Outside of the property-casualty arena, he also hopes to push forward with his plan for so-called "24-hour" care that could merge some elements of the workers' comp system with traditional health coverage.

And there finally appears hope that the Credit Lyonnais scandal may be coming to a close.

Garamendi seized the failing Los Angeles-based Executive Life Insurance Co. in 1991 and sold its junk bond portfolio to what he thought was a consortium of French investors for $3.25 billion, who then sold the portfolio for a huge profit.

It was later revealed the buyer was a front for Credit Lyonnais, a French owned bank that under state and federal laws at the time was prohibited from owing a domestic insurance company.

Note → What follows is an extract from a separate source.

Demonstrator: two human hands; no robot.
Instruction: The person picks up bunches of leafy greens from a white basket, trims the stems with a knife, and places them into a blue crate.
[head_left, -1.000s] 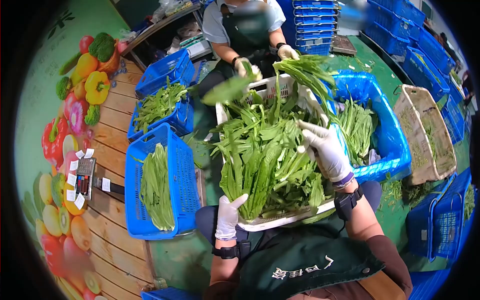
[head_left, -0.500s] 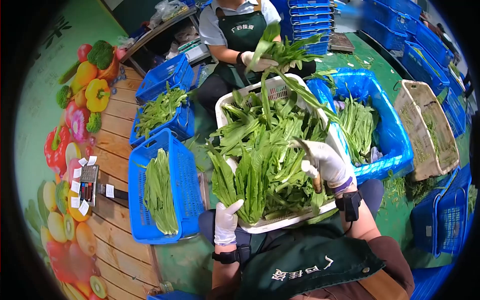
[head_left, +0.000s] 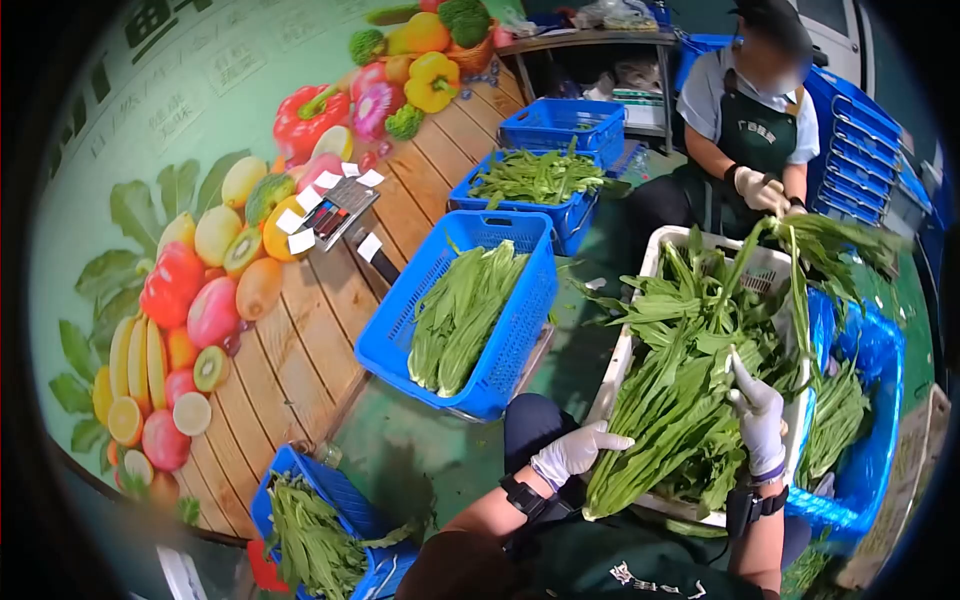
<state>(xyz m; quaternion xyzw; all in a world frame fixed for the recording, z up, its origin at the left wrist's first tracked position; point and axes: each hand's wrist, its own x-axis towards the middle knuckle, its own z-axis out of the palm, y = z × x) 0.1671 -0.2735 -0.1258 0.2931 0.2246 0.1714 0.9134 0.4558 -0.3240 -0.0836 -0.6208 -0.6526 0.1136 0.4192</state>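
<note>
My left hand [head_left: 582,450], in a white glove, is closed around the lower end of a bunch of long green leaves [head_left: 645,430] at the near side of the white basket [head_left: 612,375]. On the basket's right side, my gloved right hand [head_left: 760,415] is raised over the greens with its index finger stretched up and the other fingers bent. Whether it holds a thin stem is hard to make out. More loose leaves [head_left: 690,300] fill the basket. Left of it, a blue basket [head_left: 375,335] contains a laid-out bundle of greens [head_left: 465,315].
Across the white basket sits a co-worker [head_left: 750,125] handling leafy stalks [head_left: 840,250]. A blue-lined crate [head_left: 885,400] stands at the right. Another blue basket [head_left: 385,570] with greens is at the lower left, and a digital scale display [head_left: 340,212] is near the printed wall.
The view has turned left, so the baskets appear farther right. My left hand now grips the leaf bunch, and the curved stalk at my right hand is no longer visible. The co-worker's greens are lower.
</note>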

Garamendi's department has sued the bank for $2.54 billion. Meanwhile, it's been reported that the bank is about to cut a deal with U.S. prosecutors that could involve pleading guilty to an as yet unspecified criminal charge.

If that's the case, Garamendi said it's that the bank will seek some sort of settlement of the state suit. "I suspect they will want to have a conversation," he said.

Ambitious history

Garamendi's involvement in politics goes back to 1974 when he was elected to the state Assembly. He quickly moved up to the Senate where he served until 1991, when be was finally successful in a run for statewide office in the insurance post.

Prior to that, he had unsuccessfully run for governor in 1982, losing in the Democratic primary to Los Angeles Mayor Tom Bradley. He later lost another primary run for governor against Kathleen Brown.

Roberti said he can remember political insiders looking at Garamendi's run against Bradley as tilting at windmills, but noted that his former colleague, who grew up on a Northern California ranch, didn't seem to mind. "He works under the premise that if you are from a lesser populated area you have to keep running so people get to know your name," Roberti said.

Kevin Spillane, who was a political consultant to Gary Mendoza, Garamendi's Republican opponent in last year's insurance commissioners race, believes the record shows little more than naked ambition, something that along with Garamendi's aloofness and outsider status, has turned off would-be allies.

"He is ambition personified," said Spillane. "It was not a surprise to me he tried to jump into the recall election."

But Garamendi has managed to cultivate a legion of supporters who strongly defend his political record, such as Jamie Court, executive director of the Foundation for Taxpayer & Consumer Rights, which authored Proposition 103.

"It's redundant to be called ambitious if you are a politician," Court said. "The truth is Garamendi has stared the insurance industry in the eye, called their bluff and collected money for the public, I can't think of any other statewide politician who has done the same."

But with his aborted run for governor last month, Garamendi's political judgment is again being questioned. He jumped into the race after Lt. Gov. Cruz Bustamante had already announced, and reportedly came under pressure to pull out from Democratic leaders.

"I was uncomfortable with the whole thing, and I didn't like the recall to begin with," he said, denying he was under political pressure to pull out.

He doesn't deny that he holds higher ambitions, but maintains that whether or not they are fulfilled will not make or break him. He said his goal is to simply to create "the best consumer protection agency in this nation."

"I am here to solve problems for consumers," he said.